Monday, June 12, 2006

ARCHIVE STORY: Socialism Appraises Bogan Rock

Most people these days probably remember Angry Anderson mainly for being a bald muscle bound tattoo’d midget who sung some old mush at Kylie and Jason’s wedding back in the day. Thank God then, that riding the bus to work, the fickle hand of fate (i.e. the shuffle control on the ipod) steered me towards Mr Anderson’s masterpiece, Rose Tattoo’s legendary “Bad Boy For Love”, a song I'd not heard in way way too long. Check out the lyrics if you needed any proof of its worth…

“Thirty days in the county jail
Let me out and I just wanted to wail
Some fool tried to hold me down
I got drunk and I ripped up the town…

“Well I...I went around just to see my chick
I found her room and it was candle lit
She's makin' love to another man
I shot 'em both and they locked me in the slam.”

Over the last few months, since a trip Down Under, I’ve begun to truly appreciate this singular style of music - Australian rock 'n' roll of the 1970s. It’s a no messing, beer swilling, hog fucking, Chopper music. While the rest of the world was obsessed with “Tales From The Topographic Oceans” and Led Zep crapping on about goblins and the like, down South they were concerned with the things that mattered – booze, shagging and crime. If the music was in any danger of disappearing up its arse, the Aussie mentality soon brings it back to Earth with a deafening thud. Obviously everyone ever born knows AC/DC, the genius heavy metal equivalent of a saucy seaside postcard. Them aside, much of the good stuff remains unknown outside of Australia, well outside the kind of crates that trendy record collectors are digging through, sitting there gathering dust and beer stains. Thankfully though, my own recent fact finding mission turned up one of the greatest greaser metal bands of all time, the mighty Buffalo.

Take their classic work “Volcanic Rock”. The cover is a painting that some low rent Roger Dean has whipped up, in all probability off his noggin on cheap sulphate. It’s some kind of epic nonsense featuring a crazed warrior man, naked, stood howling atop a lava spitting hilltop. So far, so prog. Then double take. You notice that the guy is holding aloft a massive severed penis. His own penis. Dig a little deeper into their catalogue and you find the track “I’m A Skirt Lifter Not A Shirt Raiser”, possibly the pinnacle of Bogan macho rock posturing. Also, in my humble opinion, one of the best records ever made. The band’s biog at the time stated, confidently that “The music and the themes Buffalo use are so strong, so powerful, they frighten some of their audience into believing the band itself is evil.” Subtext – Fuck off you fucking lily livered Nancy boys, there’s some serious mans work to be done here. To hear it once is to think "Yes. This is good music. This is my kind of music."
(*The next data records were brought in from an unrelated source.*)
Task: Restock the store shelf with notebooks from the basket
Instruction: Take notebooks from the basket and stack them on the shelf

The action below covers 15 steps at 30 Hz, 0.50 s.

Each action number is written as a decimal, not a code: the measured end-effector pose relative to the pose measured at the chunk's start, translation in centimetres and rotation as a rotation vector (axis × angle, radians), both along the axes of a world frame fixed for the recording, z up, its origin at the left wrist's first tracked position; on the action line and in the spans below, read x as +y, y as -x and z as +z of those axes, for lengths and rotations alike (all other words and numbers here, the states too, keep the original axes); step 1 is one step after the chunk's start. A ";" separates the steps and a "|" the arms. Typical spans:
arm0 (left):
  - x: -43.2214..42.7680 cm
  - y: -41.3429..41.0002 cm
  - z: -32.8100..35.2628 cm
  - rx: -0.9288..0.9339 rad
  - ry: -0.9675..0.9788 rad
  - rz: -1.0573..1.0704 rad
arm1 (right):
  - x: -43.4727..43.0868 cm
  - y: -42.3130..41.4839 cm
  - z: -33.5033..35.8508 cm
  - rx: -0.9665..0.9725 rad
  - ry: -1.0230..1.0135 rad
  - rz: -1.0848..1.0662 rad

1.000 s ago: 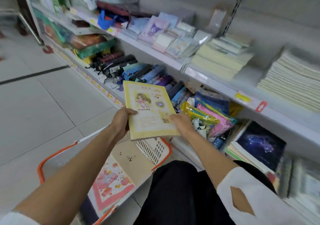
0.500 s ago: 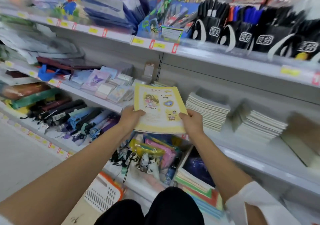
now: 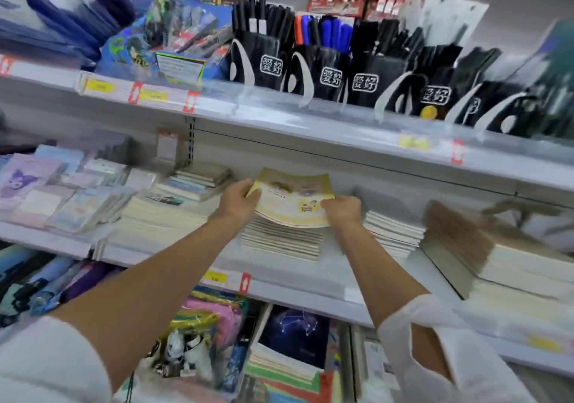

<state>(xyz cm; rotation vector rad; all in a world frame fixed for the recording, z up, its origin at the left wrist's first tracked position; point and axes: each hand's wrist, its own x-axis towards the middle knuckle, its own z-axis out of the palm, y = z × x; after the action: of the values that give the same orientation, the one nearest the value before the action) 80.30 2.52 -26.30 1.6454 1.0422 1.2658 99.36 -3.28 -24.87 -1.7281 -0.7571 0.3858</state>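
Observation:
A yellow notebook [image 3: 292, 199] with cartoon pictures on its cover lies on top of a stack of notebooks [image 3: 281, 241] on the middle shelf [image 3: 335, 281]. My left hand [image 3: 237, 200] grips its left edge and my right hand [image 3: 341, 210] grips its right front corner. The cover bends slightly between the two hands. The basket is out of view.
More notebook stacks [image 3: 393, 231] sit to the right, with brown-edged books [image 3: 459, 241] leaning beyond them. Small notepads [image 3: 71, 197] fill the shelf's left. Black pen holders [image 3: 332, 73] stand on the shelf above. A dark constellation notebook [image 3: 295, 337] lies on the shelf below.
Both hands have carried the yellow notebook forward from in front of the shelf onto the middle stack. The view has tilted up; the basket has left the frame.

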 end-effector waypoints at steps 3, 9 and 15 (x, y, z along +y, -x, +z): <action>2.4 -1.2 -0.9 0.080 -0.003 0.042 | 1.8 -1.3 -0.6 -0.002 0.152 0.008; 6.2 -2.1 -2.5 0.111 -0.024 0.103 | 4.5 -2.0 -1.9 0.213 0.076 0.085; 7.9 -3.9 -2.7 0.099 0.016 0.075 | 5.7 -2.6 -2.5 0.296 -0.063 0.091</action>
<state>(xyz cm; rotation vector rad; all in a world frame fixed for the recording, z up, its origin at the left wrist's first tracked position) 84.19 10.37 -29.00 1.6850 1.1815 1.2310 101.93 2.43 -27.37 -1.5375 -0.6257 0.6572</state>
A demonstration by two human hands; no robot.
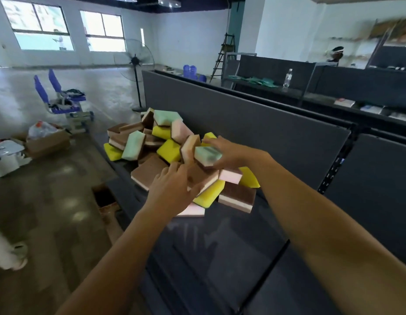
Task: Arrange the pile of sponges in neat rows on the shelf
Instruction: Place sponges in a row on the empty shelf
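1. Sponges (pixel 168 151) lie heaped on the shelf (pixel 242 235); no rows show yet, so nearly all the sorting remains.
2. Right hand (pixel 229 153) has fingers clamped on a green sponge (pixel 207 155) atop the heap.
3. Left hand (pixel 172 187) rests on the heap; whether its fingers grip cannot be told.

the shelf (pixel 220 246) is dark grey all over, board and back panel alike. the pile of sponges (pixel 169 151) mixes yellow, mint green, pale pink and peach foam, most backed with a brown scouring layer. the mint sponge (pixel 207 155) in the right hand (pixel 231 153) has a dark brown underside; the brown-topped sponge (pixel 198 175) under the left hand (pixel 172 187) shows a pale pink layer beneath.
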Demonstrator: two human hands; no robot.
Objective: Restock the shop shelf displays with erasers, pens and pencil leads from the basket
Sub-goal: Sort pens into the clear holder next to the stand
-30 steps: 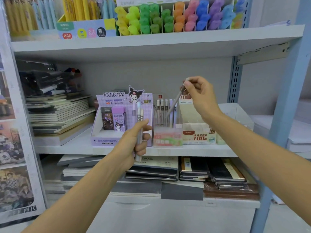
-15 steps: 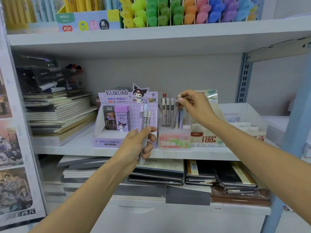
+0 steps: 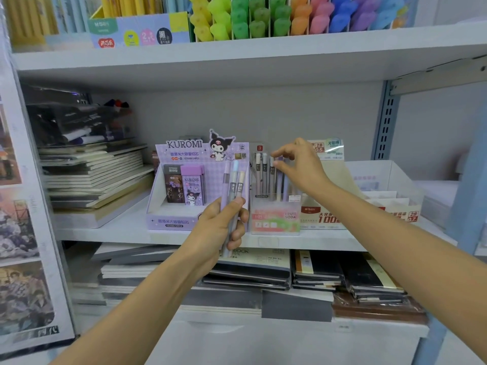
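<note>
Nearest, the left hand [image 3: 218,227] grips three pencil-lead tubes [image 3: 233,184] upright. Farther off, at its two o'clock, the right hand [image 3: 300,167] hovers over the clear display box [image 3: 275,222] of standing tubes; I cannot tell whether its fingertips pinch one.

Left hand [image 3: 220,227] is gripping three lead tubes [image 3: 233,185] upright in a little fan, with the tips poking up in front of the purple Kuromi display [image 3: 179,219]. Right hand [image 3: 300,167] is hovering over the clear Fruit Soda box [image 3: 275,219] just beside it, where a row of standing tubes [image 3: 264,175] is sitting. Thumb and forefinger are sitting on either side of one purple tube top, but honestly I can't tell if they're squeezing it. Both boxes are sitting on the white shelf [image 3: 118,230], and a stack of notebooks [image 3: 97,177] is lying off to the left.
</note>
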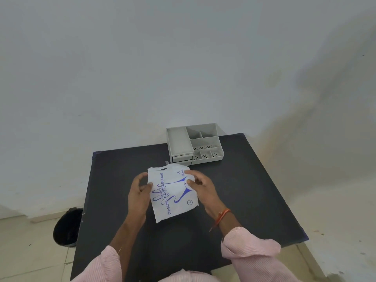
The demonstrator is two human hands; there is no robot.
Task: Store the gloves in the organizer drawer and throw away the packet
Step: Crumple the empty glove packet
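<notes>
1. Your left hand (140, 190) and right hand (200, 185) both grip the white glove packet (173, 192), lifted above the black table (244, 190).
2. The grey organizer (194, 145) sits at the table's far edge; a dark bin (67, 227) stands on the floor, left.

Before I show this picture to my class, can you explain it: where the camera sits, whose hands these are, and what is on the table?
There is one picture, from a camera worn on a person's head, looking down at their own hands. The left hand and right hand hold a white glove packet by its sides above a black table. At the table's far edge stands a grey organizer with open compartments and small drawers. A dark bin stands on the floor to the left.
</notes>
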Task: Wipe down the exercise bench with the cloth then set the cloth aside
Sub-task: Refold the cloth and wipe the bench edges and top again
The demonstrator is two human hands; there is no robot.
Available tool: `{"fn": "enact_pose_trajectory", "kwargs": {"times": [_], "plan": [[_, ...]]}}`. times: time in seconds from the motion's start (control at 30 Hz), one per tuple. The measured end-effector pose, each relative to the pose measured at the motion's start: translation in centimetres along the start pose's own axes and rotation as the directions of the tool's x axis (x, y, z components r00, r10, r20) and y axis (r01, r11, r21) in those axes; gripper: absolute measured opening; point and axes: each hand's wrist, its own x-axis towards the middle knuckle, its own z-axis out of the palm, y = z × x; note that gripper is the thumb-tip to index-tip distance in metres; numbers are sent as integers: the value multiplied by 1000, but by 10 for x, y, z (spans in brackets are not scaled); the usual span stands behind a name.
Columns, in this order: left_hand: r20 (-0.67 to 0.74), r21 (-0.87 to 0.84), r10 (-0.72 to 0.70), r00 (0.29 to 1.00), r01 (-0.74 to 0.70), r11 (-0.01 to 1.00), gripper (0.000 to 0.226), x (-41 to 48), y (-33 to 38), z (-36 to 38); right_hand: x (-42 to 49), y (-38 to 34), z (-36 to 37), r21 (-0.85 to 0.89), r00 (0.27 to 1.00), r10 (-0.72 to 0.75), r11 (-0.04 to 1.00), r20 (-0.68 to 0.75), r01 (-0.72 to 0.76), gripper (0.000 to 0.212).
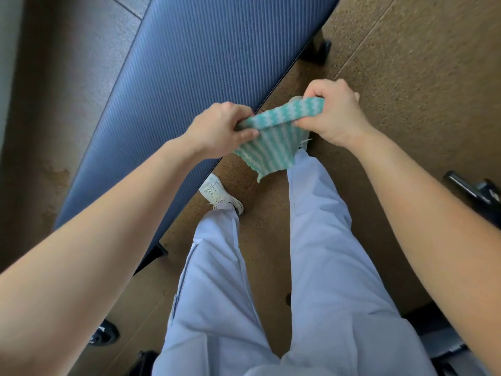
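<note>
A blue ribbed exercise bench pad (173, 85) runs diagonally from the lower left to the upper right. I hold a teal-and-white striped cloth (273, 142) in the air just off the bench's near edge. My left hand (222, 128) pinches its left top corner and my right hand (333, 115) grips its right top corner. The cloth is stretched between them, and its lower part hangs down over my right leg. It does not touch the bench.
Brown speckled cork-like floor (406, 77) surrounds the bench. A black bench foot (320, 52) stands at the upper right and another (154, 256) at the lower left. My legs in light trousers and a white shoe (219, 194) are beside the bench. Dark equipment (477, 194) lies at the right edge.
</note>
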Motion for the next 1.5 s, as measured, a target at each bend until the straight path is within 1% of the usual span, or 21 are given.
{"fn": "enact_pose_trajectory", "kwargs": {"times": [0.07, 0.1, 0.13, 0.17, 0.2, 0.23, 0.27, 0.3, 0.33, 0.43, 0.5, 0.67, 0.77, 0.87, 1.0, 1.13, 1.23, 1.27, 1.37, 1.43, 1.5], "plan": [[-225, 78, -153, 962, 174, 982, 15, 5, -10, -1, 13, -17, 23, 13, 962, 102, 995, -252, -102, 34], [-324, 75, -234, 917, 272, 959, 20, 8, -14, -3, 17, -29, 33, 123, 910, 182, 982, -373, -145, 41], [-386, 52, -294, 874, 339, 939, 26, 12, -20, -4, 21, -40, 44, 287, 856, 299, 939, -422, -187, 48], [-423, 26, -322, 847, 367, 930, 29, 16, -25, -4, 24, -49, 55, 475, 826, 442, 843, -350, -250, 56], [-451, 10, -320, 833, 363, 932, 31, 19, -30, -3, 26, -57, 67, 635, 813, 554, 696, -177, -336, 68], [-466, 13, -301, 832, 347, 938, 31, 23, -36, -2, 27, -63, 80, 729, 802, 596, 539, 25, -423, 84], [-476, 23, -284, 832, 335, 942, 31, 26, -42, -3, 30, -69, 92, 764, 793, 581, 423, 184, -487, 99], [-482, 23, -261, 836, 311, 950, 30, 30, -49, -3, 36, -73, 105, 772, 794, 545, 371, 269, -516, 108], [-482, 22, -231, 845, 276, 961, 29, 31, -52, -2, 41, -76, 113, 781, 801, 522, 352, 293, -516, 111], [-484, 1, -146, 863, 168, 986, 24, 39, -61, 0, 64, -82, 128, 842, 768, 592, 263, 245, -471, 99], [-529, -4, -124, 840, 143, 990, 23, 36, -62, 1, 69, -86, 135, 904, 736, 660, 209, 150, -373, 86], [-587, 4, -48, 808, 62, 998, 25, 57, -53, -7, 94, -82, 125, 965, 691, 722, 153, 38, -213, 68], [-652, 68, -33, 758, 101, 993, 37, 76, -48, -22, 112, -76, 101, 973, 683, 730, 135, 31, -188, 72], [-567, 116, -133, 813, 239, 964, 64, 91, -44, -36, 126, -62, 75, 977, 695, 716, 95, 67, -192, 66], [-484, 197, -179, 857, 306, 932, 80, 100, -47, -39, 142, -56, 51, 959, 667, 745, 165, 31, -229, 73], [-494, 199, -174, 852, 305, 931, 80, 98, -51, -37, 162, -56, 26, 954, 590, 806, 207, -42, -216, 75], [-508, 210, -170, 845, 312, 926, 78, 99, -50, -37, 183, -51, 4, 951, 565, 822, 230, -76, -207, 73], [-508, 215, -168, 844, 314, 925, 78, 99, -50, -37, 188, -50, -2, 935, 558, 820, 287, -127, -210, 71], [-513, 213, -164, 843, 310, 926, 78, 101, -53, -35, 205, -42, -12, 781, 562, 741, 574, -367, -246, 60], [-515, 225, -162, 842, 315, 922, 77, 101, -53, -34, 210, -39, -20, 597, 617, 626, 746, -477, -296, 58], [-522, 225, -159, 838, 316, 922, 76, 101, -54, -33, 211, -39, -27, 345, 713, 477, 876, -514, -337, 61]]}}
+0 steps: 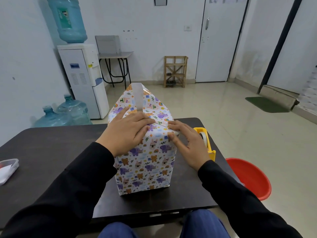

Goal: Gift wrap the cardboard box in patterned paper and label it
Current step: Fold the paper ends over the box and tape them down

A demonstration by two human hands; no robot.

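Observation:
A tall box (145,165) wrapped in white paper with purple elephants and orange bears stands on the dark table (51,148). Its far paper flap (147,100) sticks up in a point, and a strip of clear tape (138,97) runs down it. My left hand (125,133) lies flat on the top of the box, fingers straight, pressing the folded paper down. At the box's near right top corner my right hand (187,143) presses the paper with its thumb and fingertips.
A yellow tape dispenser (205,140) stands on the table just right of the box, behind my right hand. A clear container with white paper (8,169) sits at the table's left edge. A red basin (250,177) is on the floor to the right.

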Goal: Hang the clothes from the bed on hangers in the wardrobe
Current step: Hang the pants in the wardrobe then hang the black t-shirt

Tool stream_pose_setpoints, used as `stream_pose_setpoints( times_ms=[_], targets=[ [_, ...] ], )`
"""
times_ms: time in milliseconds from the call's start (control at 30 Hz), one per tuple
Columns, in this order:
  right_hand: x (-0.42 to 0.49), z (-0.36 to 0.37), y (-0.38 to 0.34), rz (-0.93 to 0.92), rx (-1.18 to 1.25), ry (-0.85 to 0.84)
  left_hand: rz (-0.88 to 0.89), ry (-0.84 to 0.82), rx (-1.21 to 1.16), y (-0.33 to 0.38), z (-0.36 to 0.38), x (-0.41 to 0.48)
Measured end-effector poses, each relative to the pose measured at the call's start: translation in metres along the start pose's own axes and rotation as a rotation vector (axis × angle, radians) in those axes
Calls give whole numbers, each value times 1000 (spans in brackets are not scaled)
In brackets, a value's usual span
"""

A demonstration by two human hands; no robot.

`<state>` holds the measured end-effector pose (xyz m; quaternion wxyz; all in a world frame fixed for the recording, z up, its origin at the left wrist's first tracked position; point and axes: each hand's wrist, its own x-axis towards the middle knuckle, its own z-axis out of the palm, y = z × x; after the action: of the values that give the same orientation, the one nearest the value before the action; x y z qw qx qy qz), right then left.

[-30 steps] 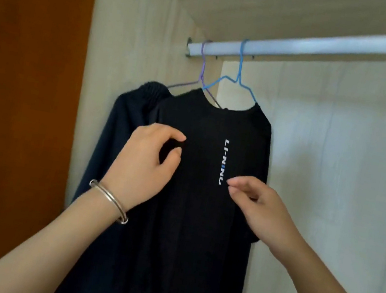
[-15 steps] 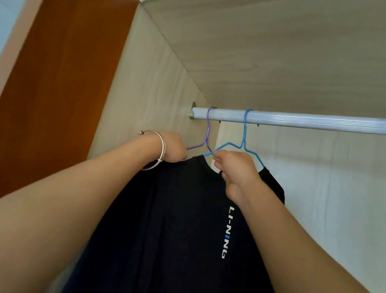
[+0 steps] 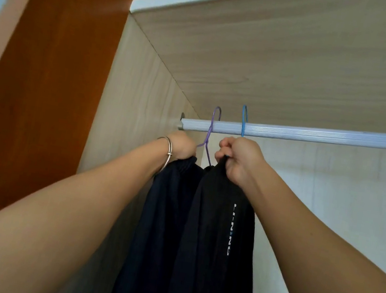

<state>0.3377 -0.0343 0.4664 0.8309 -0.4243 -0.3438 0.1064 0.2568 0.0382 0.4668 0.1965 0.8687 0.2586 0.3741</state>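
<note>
Right hand (image 3: 238, 160) is closed in a fist around the neck of the thin blue wire hanger (image 3: 243, 120), fingers also pinching the collar of the black T-shirt with white lettering down its front (image 3: 219, 240). Left hand (image 3: 183, 144) is closed on the ribbed top edge of the dark navy garment (image 3: 162, 218) at the shoulder of the thin purple wire hanger (image 3: 210, 134); whether the fingers also clamp the wire itself cannot be told. A silver metal bangle (image 3: 169, 154) sits on the left wrist. Both hooks pass over the ribbed white-grey wardrobe rail (image 3: 316, 135), purple hook to the left, blue hook just beside it on the right, the two apart. Both garments hang straight down from the rail, touching along their inner edges. They occupy the left end of the rail, near the bracket at the pale wood-grain side panel (image 3: 129, 110); the navy garment's left edge is close to that panel. To the right of the blue hook the rail runs bare to the frame edge. The pale wood shelf (image 3: 278, 58) lies close above the hooks. An orange-brown wooden door edge (image 3: 53, 72) stands left of the panel.
</note>
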Motion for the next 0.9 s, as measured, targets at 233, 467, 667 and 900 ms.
stream_pose_setpoints(
  times_ms=[233,467,667,900],
  targets=[
    [-34,-9,10,5,-83,-69,42,44,-45,-11,-5,-24],
    [-88,-40,35,169,-95,-189,-31,-6,-23,-25,8,-103],
    [-154,-67,78,355,-181,-428,-137,-27,32,-48,26,-184],
    [-254,-64,105,601,268,-651,-221,26,233,-71,3,-299]
  ],
)
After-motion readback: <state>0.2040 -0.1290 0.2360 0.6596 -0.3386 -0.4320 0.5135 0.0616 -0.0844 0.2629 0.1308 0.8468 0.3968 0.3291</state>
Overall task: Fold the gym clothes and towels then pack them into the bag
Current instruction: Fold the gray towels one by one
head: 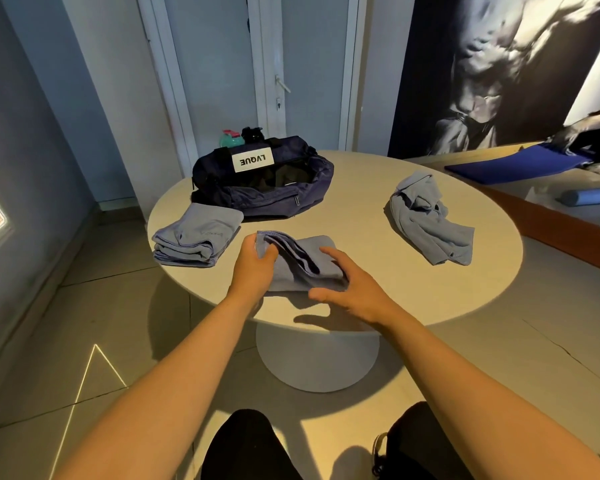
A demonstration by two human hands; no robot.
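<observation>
Curled fingers (pixel 269 255) of the left hand (pixel 253 271) pinch the left edge of a small blue-grey cloth, folded into several layers (pixel 302 258), thumb beneath and fingertips on top. Fingers (pixel 329 252) of the right hand (pixel 357 289) are spread and lie across the cloth's right end, with the thumb along its near edge; whether that hand grips or only rests there, I cannot tell. The cloth sits at the near edge of a round beige table (pixel 343 209), directly in front of the person.

Judging from this, the fold of this piece is nearly done. The next move probably calls for pressing it flat and setting it aside or carrying it to the bag. A neatly folded blue-grey stack (pixel 196 237) lies to the left, just in front of a dark navy duffel bag with a white label (pixel 257 199), which stands unzipped at the far side. A crumpled blue-grey garment (pixel 430 223) lies well apart on the right and has yet to be folded, so the task looks roughly half finished, with packing not yet begun.

Behind the bag stand a teal bottle with a pink cap (pixel 231 138) and a black bottle (pixel 252 133). The table rests on a thick pedestal (pixel 316 355) over pale floor tiles. Beyond it are a white-framed door (pixel 282 84), a large dark mural of a muscular torso (pixel 499 64), a blue exercise mat (pixel 513 164) and a blue foam roller (pixel 589 196).
</observation>
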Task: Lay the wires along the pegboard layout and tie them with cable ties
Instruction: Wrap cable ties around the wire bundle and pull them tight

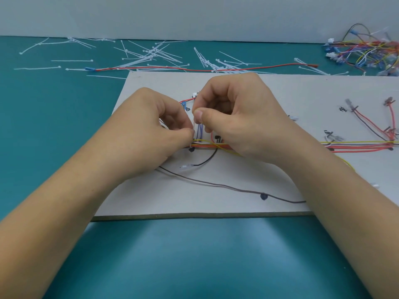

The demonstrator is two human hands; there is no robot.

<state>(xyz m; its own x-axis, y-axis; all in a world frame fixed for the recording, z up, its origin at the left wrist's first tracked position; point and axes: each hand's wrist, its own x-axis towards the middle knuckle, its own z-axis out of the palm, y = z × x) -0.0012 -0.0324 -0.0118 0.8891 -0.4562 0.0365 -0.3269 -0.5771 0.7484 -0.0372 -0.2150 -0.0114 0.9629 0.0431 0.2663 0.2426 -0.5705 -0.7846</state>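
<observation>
A teal tabletop (54, 126) meets a plain pale grey wall (194, 16) behind

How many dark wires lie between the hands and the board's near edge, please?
2: short black wire by the left hand, long wire nearer the edge; others may be hidden.

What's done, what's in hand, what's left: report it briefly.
Done: the wire bundle lies routed along the board. In hand: left hand and right hand pinch a white cable tie at the bundle's left end. Remaining: a dark wire trails loose across the board, a red wire lies on the mat among spare cable ties, and a wire heap waits far right.
</observation>
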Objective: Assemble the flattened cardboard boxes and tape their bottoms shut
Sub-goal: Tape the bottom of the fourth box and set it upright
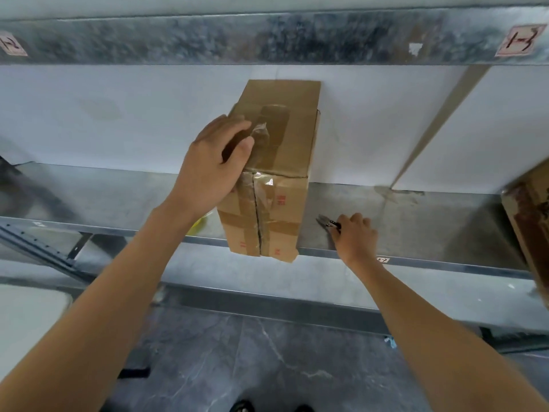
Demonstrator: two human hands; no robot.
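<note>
A brown cardboard box (285, 150) stands assembled on the metal shelf (401, 221), its near end sticking out over the shelf's front edge. Clear and brown tape crosses its top and its front seam. My left hand (214, 162) rests on the box's top left edge, thumb and fingers pressing the tape there. To the right of the box my right hand (355, 236) lies on the shelf and grips a small pair of scissors (328, 224), whose blades point left toward the box.
A second cardboard box (531, 227) leans at the shelf's right end. A white wall panel backs the shelf, and a metal beam (267, 37) with paper labels runs above. Something yellow (200, 226) shows behind my left wrist. Grey marble floor lies below.
</note>
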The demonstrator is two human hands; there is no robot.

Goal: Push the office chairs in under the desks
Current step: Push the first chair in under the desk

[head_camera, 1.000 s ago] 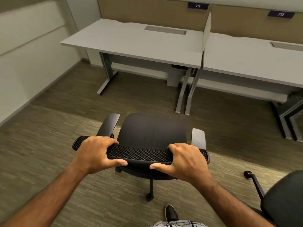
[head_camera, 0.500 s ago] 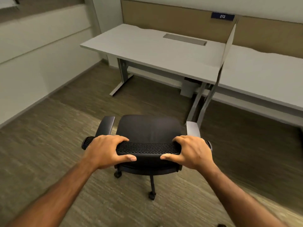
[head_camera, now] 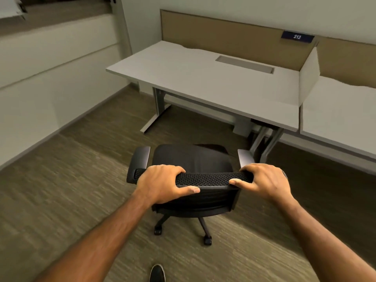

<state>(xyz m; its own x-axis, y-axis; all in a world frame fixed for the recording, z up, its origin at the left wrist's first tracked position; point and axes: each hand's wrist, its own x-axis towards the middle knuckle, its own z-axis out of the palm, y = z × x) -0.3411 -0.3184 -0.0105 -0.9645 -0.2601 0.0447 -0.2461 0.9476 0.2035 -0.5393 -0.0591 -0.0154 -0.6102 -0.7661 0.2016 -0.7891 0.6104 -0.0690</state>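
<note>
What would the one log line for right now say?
left hand: grips backrest | right hand: grips backrest | chair: in front of desk, not under

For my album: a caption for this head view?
Person's left hand and right hand grip a black office chair before the desk.

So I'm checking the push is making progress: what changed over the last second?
The office chair has rolled forward, closer to the desk by the 212 sign, but is not under it yet. A second chair at the right edge earlier is now out of view. Unchanged: left hand and right hand both grip the backrest's mesh top.
</note>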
The sad thing is, I’m sat here now wondering where the hell are the successors to Buffalo, to Angry, to Billy Thorpe and The Aztecs, to all the greats? Where are the young men willing to say it and play it LIKE IT IS? Apart from The Monarchs, one of the heaviest, most fiercesome rock experiences of recent years (check their single "2001" which is like The Stooges being willingly drowned in VB and album "Make Yr Own Fun" which is the same only more so and better - they have only been allowed to leave Australia twice due to fear of over rocking un prepared countries), we seem to be stuck with ten thousand bands that sound like bad Sham 69, rejected Cockney Rejects, the gimlet eyed children of Pete Doherty, all content to sound cheap and cheerful whilst greedily eyeing contracts, deals, money money money? Surely it’s about time someone came along and kicked a little dirt in their faces, some bunch of sleeveless denim clad long haired bullies clutching lukewarm lagers with breath strong enough to stun cattle and riffs heavy enough to level mountains? If anyone had the balls in 2006 to make music that sounded like they were actually enjoying themselves (that was very probably recorded whilst pissed as a rat), they’d be the biggest thing on this dismal planet for sure.

Well, we’d be down the front anyway. Fucken oath we will!